Sounds like a good premise, doesn't it? It would have been if it had been remotely interesting. Source Code falls into the category - and it's a big category - of thinking its too clever for its own good. And not being charming with it. There were so many plot holes and irrelevancies and cliches and yawnifying 'twists' in this spectacle it's hard to know where to begin.

He has 8 minutes to find the information out. That's fine. I quite enjoyed how he went about using this time, the different methods he used (albeit his train of thought didn't seem to follow a lot of the time. He just suddenly thinks to take the mobile phone off the bomb and phone the bomber?) and the different people he went after (stalking the motion sickness guy). But here's the thing: how did they even know the bomber hadn't been killed on the train with everyone else? How did they know he survived, so Colter could track him down? OK, they may have had intelligence leaked that another bomb was imminent, but this could have been a whole organisation working together with one guy singled out as a suicide bomber on the commuter train - if he had been killed how would they have known where to look next? It's all a bit convenient, isn't it, that the guy just so happened to get off the train and go straight to a van full of the next load of explosives? Ugh, contrived writing, my favourite.

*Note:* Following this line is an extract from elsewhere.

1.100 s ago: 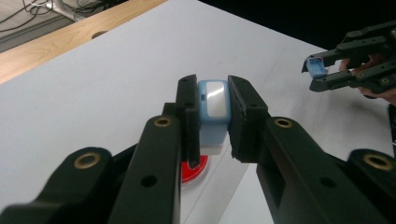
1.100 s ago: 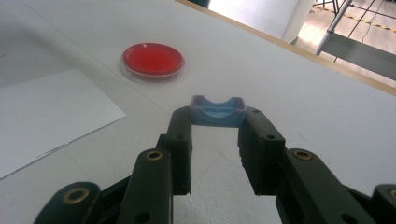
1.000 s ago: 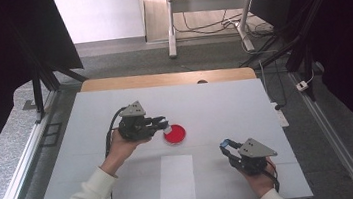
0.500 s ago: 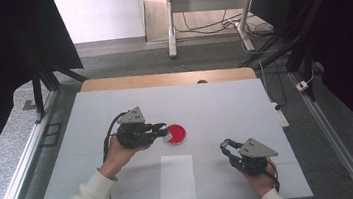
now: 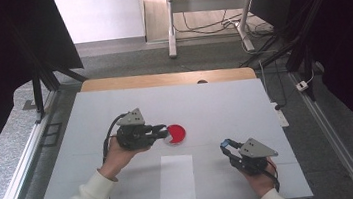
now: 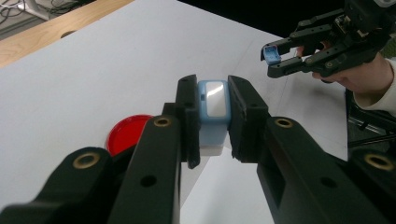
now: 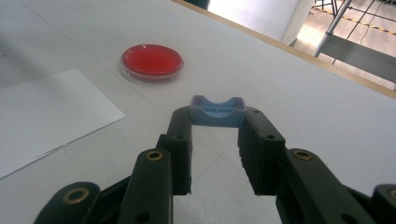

Also, his sudden urge to rescue Christina whom he's known for all of, hmmm, 16 minutes? 24 minutes? Apparently this film is full of strong characters with an emotional attachment that really holds tight (unlike Sucker Punch...) but the only meaningful relationship here is between Colter and his father, and the phone conversation they have after he discovers he's dead in the 'real world'. Everything else is so flimsy, so unbelievable. It's not as if the characters are unlikeable, but for Colter to suddenly have a deep connection to all of them - including Goodwin, the woman on the screen who's coordinating this mission - is dubious if we're being lenient, implausible and laughable if we're being honest.

Then there's the same event we keep going back to time and time again. As I said, enjoyable for the first couple of times, tiresome beyond that (I checked my watch about 40 minutes in. God it seemed to drag on endlessly). I was intrigued to see that every time he managed to get off the train he would conveniently be killed somehow the moment the 8 minutes were up - convenient seems to be the word of the day here, huh? There's only so much being engulfed with flames you can sit through before, of course, things make a change and suddenly the hero finds the information and wins the day. Except he can't win the day because this isn't time travel and the people on the train all die in the end... except wait. They don't. Colter Stevens knows the Source Code better than the team who put it together actually do. Hurrah! If he prevents the bomb from going off at all and citizens arrests the bomber then the Source Code expands to become actual reality and he can go on possessing the guy on the train's body forever even though he's dead. Yah! Go sci-fi film win! 

A vital fact I missed before going to see this film was properly acknowledging who the director was - Duncan Jones. He made the film Moon a couple of years ago, a very small budget cult followed sci fi British film which became the little independent darling everyone had to go and see, and subsequently love. It was a lot of critics' film of the year. I hated Moon. I've just had a look back to see what I wrote about it and it reads like this review: interest just bobbing up the surface, curious premise but boring characters I didn't care about, unconvincing and underwhelming. The problem with Source Code is that I was so looking forward to it on my own merits. I saw Moon because everyone else was raving about it, but didn't get the fuss at all. Now I think I know my limits, and will be avoiding a Duncan Jones film in future. (on a side note I really, really hope all this love isn't because he's English. I hate deluded patriotism! Stop it!)

Not impressed, can't understand the praise this is getting at all. Hell even The Adjustment Bureau was more entertaining than this. A mystified culturemouse here, giving the 2 star film 4 cheeses and the 4 star film 2 cheeses. The only good thing about Source Code is being able to say 'Jake's on a train'. Hee, let's leave it at that.